Villa Rozenhoeve waarin tot midden jaren vijftig de Zeister Vrije School was gevestigd.

Pas in de vijfde klas van de Vrije School was het over. Ik raakte bevriend met Gerrit en Bas twee wat stille jongens die net als ik hielden van muziek en verhalen. We waren onafscheidelijk en brachten uren door op de zolder van de oude school waar opgezette uilen bovenop de oude bibliotheekkast stonden. We bestudeerden oude atlassen en probeerde het vreemde gotisch schrift te ontraadselen van de platenboeken uit de kast. Die stamden volgens ons uit oude kastelen en waren op de vlucht uit Oost-Pruisen meegenomen door de familie Von Gleich, of de oude eigenaren van de villa waarin de school was gehuisvest. De rest van de klas vond ons misschien een beetje saai, maar nooit werden we meer uitgelachen of gepest.
En een jaar later was ik een van de weinige leerlingen die toelatingsexamen mocht doen voor de hbs. Zo gek was ik dus ook weer niet.

Over Wllm Kalb

schrijver, lezer, docent - focus: taal, geschiedenis, fotografie, Duits(land), muziek en films uit de jaren '20 - '50
Dit bericht werd geplaatst in geschiedenis en getagged met , , , , . Maak dit favoriet permalink.

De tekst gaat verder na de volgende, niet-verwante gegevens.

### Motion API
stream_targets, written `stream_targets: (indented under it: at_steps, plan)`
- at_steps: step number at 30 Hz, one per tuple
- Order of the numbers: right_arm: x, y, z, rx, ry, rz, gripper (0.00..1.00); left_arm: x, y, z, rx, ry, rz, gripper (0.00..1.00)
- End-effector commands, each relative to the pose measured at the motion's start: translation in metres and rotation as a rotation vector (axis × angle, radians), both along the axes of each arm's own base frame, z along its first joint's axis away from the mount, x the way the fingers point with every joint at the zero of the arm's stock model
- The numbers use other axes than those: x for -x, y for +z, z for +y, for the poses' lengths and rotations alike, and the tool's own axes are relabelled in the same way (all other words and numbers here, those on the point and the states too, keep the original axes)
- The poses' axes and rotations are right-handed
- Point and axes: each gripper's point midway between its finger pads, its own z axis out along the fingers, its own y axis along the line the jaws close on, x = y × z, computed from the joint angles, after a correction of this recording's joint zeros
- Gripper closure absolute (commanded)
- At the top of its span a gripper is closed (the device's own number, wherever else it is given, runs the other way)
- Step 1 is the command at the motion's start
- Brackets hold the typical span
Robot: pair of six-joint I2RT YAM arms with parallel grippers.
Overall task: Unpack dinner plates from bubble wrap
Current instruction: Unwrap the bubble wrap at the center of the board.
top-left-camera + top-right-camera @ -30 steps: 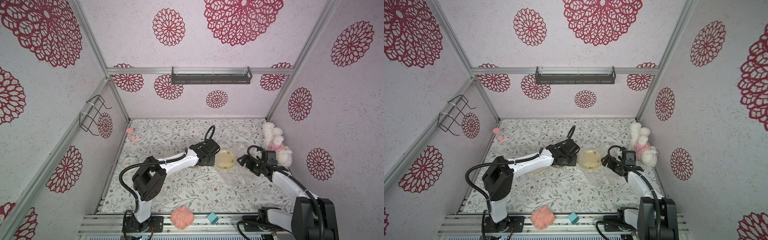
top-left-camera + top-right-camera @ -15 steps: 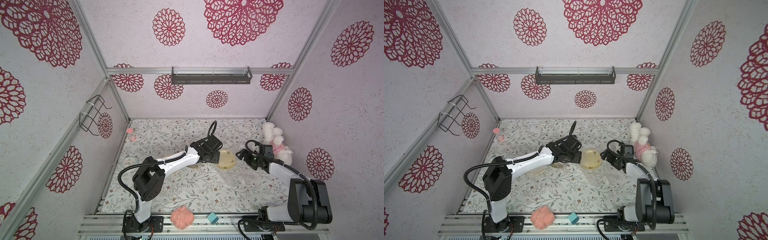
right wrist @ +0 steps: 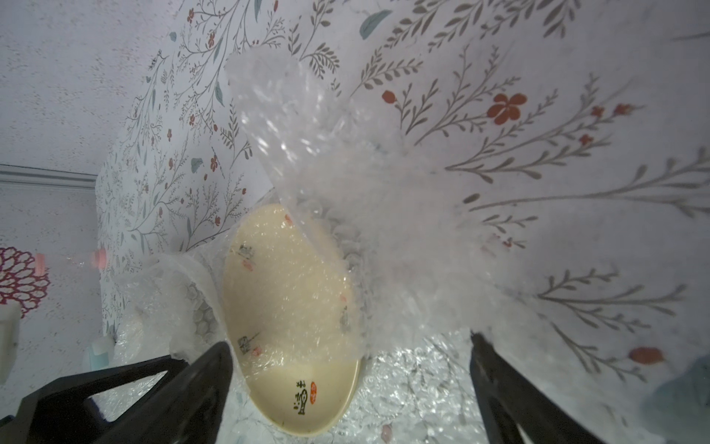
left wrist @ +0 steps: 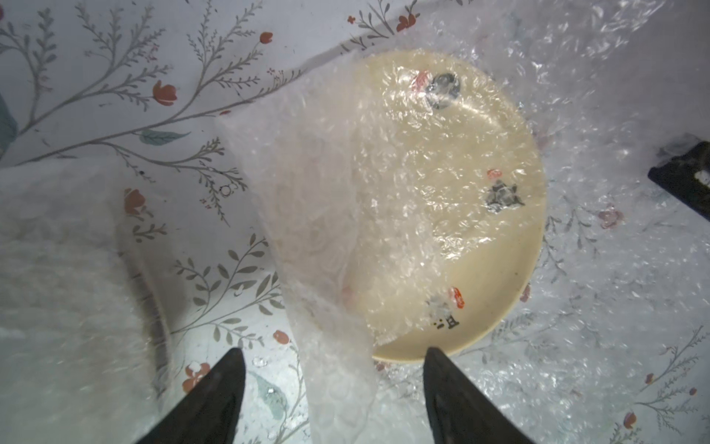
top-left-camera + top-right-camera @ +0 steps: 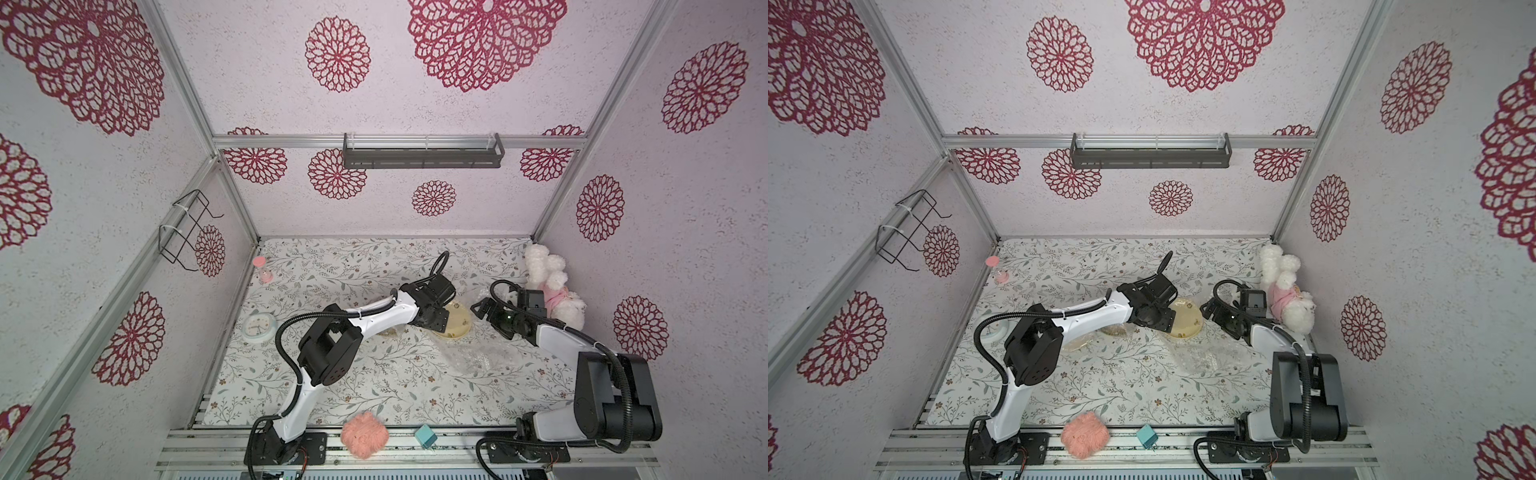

7 reacties op Toch niet gek

  1. Stefania zegt:

    Wat een jeugd en daar nog goed uitkomen. Knap.

    Like

  2. galmiers zegt:

    Mijn beeld van rustgevende oude villa’s zal ik misschien wat moeten nuanceren, hoewel het idee van oude atlassen en gotisch schrift er prima inpast.

    Like

  3. Selma zegt:

    Antroposofen, praat me er niet van.
    Een moeilijke jeugd kunnen zij nóg moeilijker maken.

    Like

    • Wllm Kalb zegt:

      Ik begreep weinig van hun filosofie, maar echt last heb ik er niet van gehad. Gelukkig maar ik had wel iets anders aan m’n kop. Van de Vrije School heb ik wel een enorme vracht algemene ontwikkeling overgehouden en vaardigheid in het breien en houtsnijden. Spellen leerde ik daarentegen pas op de middelbare school.

      Like

  4. Selma zegt:

    Goed dat je zulke dingen opschrijft overigens,
    zulke geschiedenissen moeten niet vergeten worden.

    Like

  5. Irene Gret zegt:

    Tot mijn verbazing zie ik dat het verhaal met de titel ‘Toch niet gek’ begint met mijn naam: Irene Gret. Ik vraag me af of wij elkaar kennen of dat die naam puur toeval is. Ik ben benieuwd naar je reactie.

    Like

    • Wllm Kalb zegt:

      Die naam herinnerde ik me plotseling. Ik weet niet of ik me dat juist herinner, maar het zou kunnen dat wij elkaar ontmoet hebben, dat moet in 1952/53 zijn geweest in Zeist …

      21 februari. Het raadsel is opgelost. Irene Gret woonde niet in Zeist, maar ik ontmoette haar later toen ik een jaar og elf was en we logeerden in een pension in Epen in Zuid-Limburg. Het was dus een ander meisje met een andere naam dat me voor gek verklaarde … Het geheugen blijft een onbetrouwbaar instrument. Dank Irene voor deze mooie rechtzetting.